Il Bolero di Bejart è un rito ipnotico e sensuale che amplifica le funzioni della musica di Ravel fino a raggiungere uno stato di trance. Coreografia diventata famosa per essere stata tanto usata nella filmografia, per esempio nel celeberrimo film di Lelouche “Bolero”, che ha consacrato il balletto nell’Olimpo delle grandi opere e reso immortale l’intensità di Jorge Donn, primo ballerino della compagnia di Maurice Bejart e poi direttore della stessa dal 1976, protagonista della coreografia nel film. Per riproporlo nel cartellone dell’Opera di Roma, la Abbagnato ha chiamato Annalisa Pozzi, un’italiana (possiamo dirlo con orgoglio) direttrice di produzione del Bejart Ballet. Al centro, su un grande tavolo rosso e circondato da un gruppo di danzatori, a Caracalla un interprete di grande carisma, il magnetico Friedeman Vogel, étoile del balletto di Stoccarda, ha mandato il pubblico in visibilio raccogliendo, a quanto pare, l’eredità di John Donne. Con uno stile controllato, pulito, che ha puntato molto sull’estetica, Vogel ha scatenato un tripudio tra il pubblico che gli ha tributato una standing ovation di quattro minuti.
Con “Within the Golden hours” Wheeldon ha condotto la platea in un mondo diverso, lontano dall’intensità viscerale di Bausch e Bejart. Un’oasi di lirismo in un viaggio intimo tra i colori dell’aurora e del tramonto accompagnato dalle note soavi di Ezio Bosso. Un momento di pura contemplazione esaltato dal passo a due maschile che ha visto le due étoiles Alessio Rezza e Michele Satriano in splendida forma. Danzatori di grande esperienza e tecnica impeccabile, hanno incantato il pubblico con un’interpretazione memorabile. Il corpo di ballo, armonico, omogeneo e di una professionalità ineccepibile, in tutti e tre i pezzi si è dimostrato degno di accompagnare solisti di tale spessore. Lo stesso vale per l’orchestra, i cui musicisti hanno eseguito con passione i brani estremamente coinvolgenti. Esperti tra il pubblico hanno affermato di aver assistito a una delle serate di danza più bella nella storia del Teatro dell’Opera di Roma.

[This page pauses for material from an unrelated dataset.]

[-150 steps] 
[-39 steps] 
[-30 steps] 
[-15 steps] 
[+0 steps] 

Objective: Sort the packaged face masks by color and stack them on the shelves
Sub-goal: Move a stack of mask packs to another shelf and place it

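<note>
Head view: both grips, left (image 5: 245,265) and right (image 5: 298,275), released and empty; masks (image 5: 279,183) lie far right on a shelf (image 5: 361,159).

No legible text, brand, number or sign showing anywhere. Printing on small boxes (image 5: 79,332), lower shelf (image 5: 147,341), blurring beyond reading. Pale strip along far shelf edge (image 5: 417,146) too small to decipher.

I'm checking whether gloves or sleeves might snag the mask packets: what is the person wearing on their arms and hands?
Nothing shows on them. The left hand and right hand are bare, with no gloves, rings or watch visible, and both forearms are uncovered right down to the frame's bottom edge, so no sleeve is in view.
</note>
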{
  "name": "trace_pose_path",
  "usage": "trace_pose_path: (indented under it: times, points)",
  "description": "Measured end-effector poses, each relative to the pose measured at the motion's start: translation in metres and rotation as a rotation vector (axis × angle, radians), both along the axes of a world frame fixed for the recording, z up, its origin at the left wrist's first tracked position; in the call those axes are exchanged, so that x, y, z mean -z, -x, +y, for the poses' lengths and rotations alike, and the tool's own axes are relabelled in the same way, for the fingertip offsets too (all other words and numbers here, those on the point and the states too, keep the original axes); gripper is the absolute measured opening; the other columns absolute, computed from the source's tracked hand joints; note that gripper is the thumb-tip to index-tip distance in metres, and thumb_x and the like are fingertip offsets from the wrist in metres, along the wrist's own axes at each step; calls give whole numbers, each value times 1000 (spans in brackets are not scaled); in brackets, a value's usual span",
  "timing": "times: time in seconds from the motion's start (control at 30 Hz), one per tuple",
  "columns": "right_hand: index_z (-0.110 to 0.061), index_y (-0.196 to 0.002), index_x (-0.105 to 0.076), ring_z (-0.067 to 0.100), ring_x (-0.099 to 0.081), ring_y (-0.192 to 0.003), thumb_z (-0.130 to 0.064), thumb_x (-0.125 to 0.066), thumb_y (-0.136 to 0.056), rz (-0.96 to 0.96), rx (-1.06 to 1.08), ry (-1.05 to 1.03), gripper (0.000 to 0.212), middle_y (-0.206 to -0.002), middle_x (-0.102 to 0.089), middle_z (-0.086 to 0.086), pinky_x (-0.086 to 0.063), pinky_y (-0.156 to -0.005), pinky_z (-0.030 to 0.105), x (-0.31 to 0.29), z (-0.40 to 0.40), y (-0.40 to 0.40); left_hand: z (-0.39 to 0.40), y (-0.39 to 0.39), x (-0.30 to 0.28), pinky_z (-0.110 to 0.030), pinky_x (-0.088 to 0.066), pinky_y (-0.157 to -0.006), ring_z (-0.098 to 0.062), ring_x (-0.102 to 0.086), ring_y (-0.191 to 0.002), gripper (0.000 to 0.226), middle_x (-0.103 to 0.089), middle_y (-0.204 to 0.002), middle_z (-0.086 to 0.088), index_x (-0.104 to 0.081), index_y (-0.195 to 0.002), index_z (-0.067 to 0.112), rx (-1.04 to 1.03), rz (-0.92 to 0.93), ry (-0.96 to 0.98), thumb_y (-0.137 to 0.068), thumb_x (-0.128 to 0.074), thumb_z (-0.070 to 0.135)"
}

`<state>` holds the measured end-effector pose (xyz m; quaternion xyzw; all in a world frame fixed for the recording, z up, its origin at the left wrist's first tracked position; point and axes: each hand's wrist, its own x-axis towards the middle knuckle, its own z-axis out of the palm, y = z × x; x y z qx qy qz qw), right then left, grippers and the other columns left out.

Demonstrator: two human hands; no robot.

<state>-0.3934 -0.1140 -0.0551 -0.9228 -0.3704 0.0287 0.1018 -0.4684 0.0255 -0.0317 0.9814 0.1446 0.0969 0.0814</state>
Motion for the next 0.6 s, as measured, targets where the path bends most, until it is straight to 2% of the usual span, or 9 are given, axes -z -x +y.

Magnifica la scelta della direttrice di inserire nel programma della stagione questi capolavori diventati ormai classici di repertorio della grande danza. Gli amanti del balletto si possono ritenere soddisfatti di tale conclusione e sicuramente riprenderanno a seguire con entusiasmo la futura stagione di balletto del Teatro dell’Opera.